You can’t, is the simple answer. But because the email chain lacked any response to that query, one is left to wonder what the GEC told the State Department — something we never learned in discovery.

But whatever the explanation given, it couldn’t possibly square with reality because PeakMetrics’ report revealed it had tested two media outlets, one of which was the Texas-based The Blaze.

Indeed, the State Department not only funded the testing of the PeakMetrics, Omelas, and NewsGuard technology, it also financed the testbed on which the three private companies collaborated through its $2-million-plus grant to Park Advisors.
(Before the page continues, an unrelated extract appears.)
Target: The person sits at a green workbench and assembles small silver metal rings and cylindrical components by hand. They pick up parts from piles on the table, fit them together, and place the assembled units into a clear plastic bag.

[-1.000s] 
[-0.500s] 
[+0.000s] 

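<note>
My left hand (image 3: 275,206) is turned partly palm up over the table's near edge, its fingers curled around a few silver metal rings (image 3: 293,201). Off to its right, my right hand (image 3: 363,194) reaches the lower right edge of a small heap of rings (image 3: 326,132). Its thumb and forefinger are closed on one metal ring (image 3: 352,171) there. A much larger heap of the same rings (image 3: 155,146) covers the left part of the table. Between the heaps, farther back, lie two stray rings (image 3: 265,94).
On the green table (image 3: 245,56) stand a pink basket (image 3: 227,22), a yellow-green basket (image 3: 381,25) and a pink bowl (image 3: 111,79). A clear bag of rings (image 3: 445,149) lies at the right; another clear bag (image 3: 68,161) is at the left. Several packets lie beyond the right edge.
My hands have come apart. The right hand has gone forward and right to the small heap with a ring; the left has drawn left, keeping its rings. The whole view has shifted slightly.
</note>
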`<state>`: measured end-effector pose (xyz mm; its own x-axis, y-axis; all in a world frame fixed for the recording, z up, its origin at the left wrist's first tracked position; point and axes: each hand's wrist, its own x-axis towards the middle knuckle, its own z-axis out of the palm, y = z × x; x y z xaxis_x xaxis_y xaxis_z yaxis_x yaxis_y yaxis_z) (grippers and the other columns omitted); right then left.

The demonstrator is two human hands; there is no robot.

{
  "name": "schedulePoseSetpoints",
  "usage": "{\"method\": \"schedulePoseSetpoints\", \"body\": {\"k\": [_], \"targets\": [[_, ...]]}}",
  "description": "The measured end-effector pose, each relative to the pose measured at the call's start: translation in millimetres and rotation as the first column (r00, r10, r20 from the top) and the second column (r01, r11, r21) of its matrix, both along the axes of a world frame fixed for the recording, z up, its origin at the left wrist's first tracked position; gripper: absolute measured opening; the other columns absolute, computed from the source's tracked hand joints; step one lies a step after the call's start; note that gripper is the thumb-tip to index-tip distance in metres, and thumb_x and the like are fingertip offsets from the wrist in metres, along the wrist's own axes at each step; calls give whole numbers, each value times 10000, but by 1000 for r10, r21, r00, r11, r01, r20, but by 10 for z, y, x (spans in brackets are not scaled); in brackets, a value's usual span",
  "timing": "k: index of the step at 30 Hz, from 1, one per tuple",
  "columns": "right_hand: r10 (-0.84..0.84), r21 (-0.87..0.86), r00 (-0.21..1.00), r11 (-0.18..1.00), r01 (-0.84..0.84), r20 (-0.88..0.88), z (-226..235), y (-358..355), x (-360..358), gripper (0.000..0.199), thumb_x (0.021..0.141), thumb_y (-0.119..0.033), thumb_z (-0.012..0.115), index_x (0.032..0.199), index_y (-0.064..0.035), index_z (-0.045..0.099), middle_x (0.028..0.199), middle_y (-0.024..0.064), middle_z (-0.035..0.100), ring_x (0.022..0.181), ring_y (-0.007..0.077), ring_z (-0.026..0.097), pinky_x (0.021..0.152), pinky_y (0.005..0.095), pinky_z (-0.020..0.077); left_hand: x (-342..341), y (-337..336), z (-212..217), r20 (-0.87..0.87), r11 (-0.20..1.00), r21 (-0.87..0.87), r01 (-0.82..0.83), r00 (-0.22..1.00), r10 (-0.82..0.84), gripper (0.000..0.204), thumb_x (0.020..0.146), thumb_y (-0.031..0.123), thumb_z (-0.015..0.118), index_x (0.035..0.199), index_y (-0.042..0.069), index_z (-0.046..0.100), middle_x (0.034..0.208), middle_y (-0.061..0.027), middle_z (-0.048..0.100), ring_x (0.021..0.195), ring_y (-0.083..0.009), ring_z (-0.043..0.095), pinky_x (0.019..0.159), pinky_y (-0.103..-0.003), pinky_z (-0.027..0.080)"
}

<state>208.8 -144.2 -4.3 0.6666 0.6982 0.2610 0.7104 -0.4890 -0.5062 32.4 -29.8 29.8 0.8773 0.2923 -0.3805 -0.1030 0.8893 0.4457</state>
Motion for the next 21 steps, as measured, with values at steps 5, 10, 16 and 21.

And as a result of that federally funded collaboration, as PeakMetrics noted in its report, it continued “to work with Omelas and NewsGuard to create a plan to integrate the three capabilities into a single operational dashboard,” and “to better operationalize the dashboard based on feedback” from the testing.

In other words, our government financed testing for private technology companies to improve their products — products that target American’s speech and seek to silence domestic media outlets. 

Beyond PeakMetrics which targeted The Blaze in its small-scale test, NewsGuard ranks hundreds of domestic media outlets and, in the case of The Federalist and the Daily Wire, brands them as “unreliable,” causing both entities to lose advertising dollars and further limit the reach of their reporting.

Again, at least one State Department representative saw the problem caused by this funding, writing in May 2021 email that the testbed could be perceived as “money being used to benefit private vendors’ R&D.” Another low-level representative rejected the concerns, responding: “That’s a low risk — I don’t believe that to be an issue.”

But it is an issue — a huge issue especially when it is State Department money funding private research and development designed to censor Americans’ speech. And that is why in settling its lawsuit with the State Department, The Federalist and The Daily Wire insisted that the consent decree expressly prohibit the State Department from funding or assisting in the testing or development of so-called CPD’s tool and technologies that suppress, censor, demonetize, or downgrade the constitutionally protected speech of Americans or domestic media outlets.

Likewise, the plaintiffs, who were represented by the public interest law firm, the New Civil Liberties Alliance, required the defendants to agree in the consent decree that any future awards or grants would include provisions expressly prohibiting the recipient from using the funds to target Americans’ speech or domestic media outlets, and prohibiting grant recipients from commercializing any such tools funded by State Department grants.

While The Federalist’s victory against the State Department does not compensate it for the harm caused by the bad actors behind the censorship scheme, the evidence uncovered during litigation should shake Americans awake to the threat to their liberties posed by a government claiming to fight disinformation. And the consent decree provides assurances that any roots of censorship that remain will be destroyed.

In addition to serving as The Federalist’s Senior Legal Correspondent, Margot Cleveland is Of Counsel at the New Civil Liberties Alliance and served as lead counsel in The Daily Wire/The Federalist v. State Department.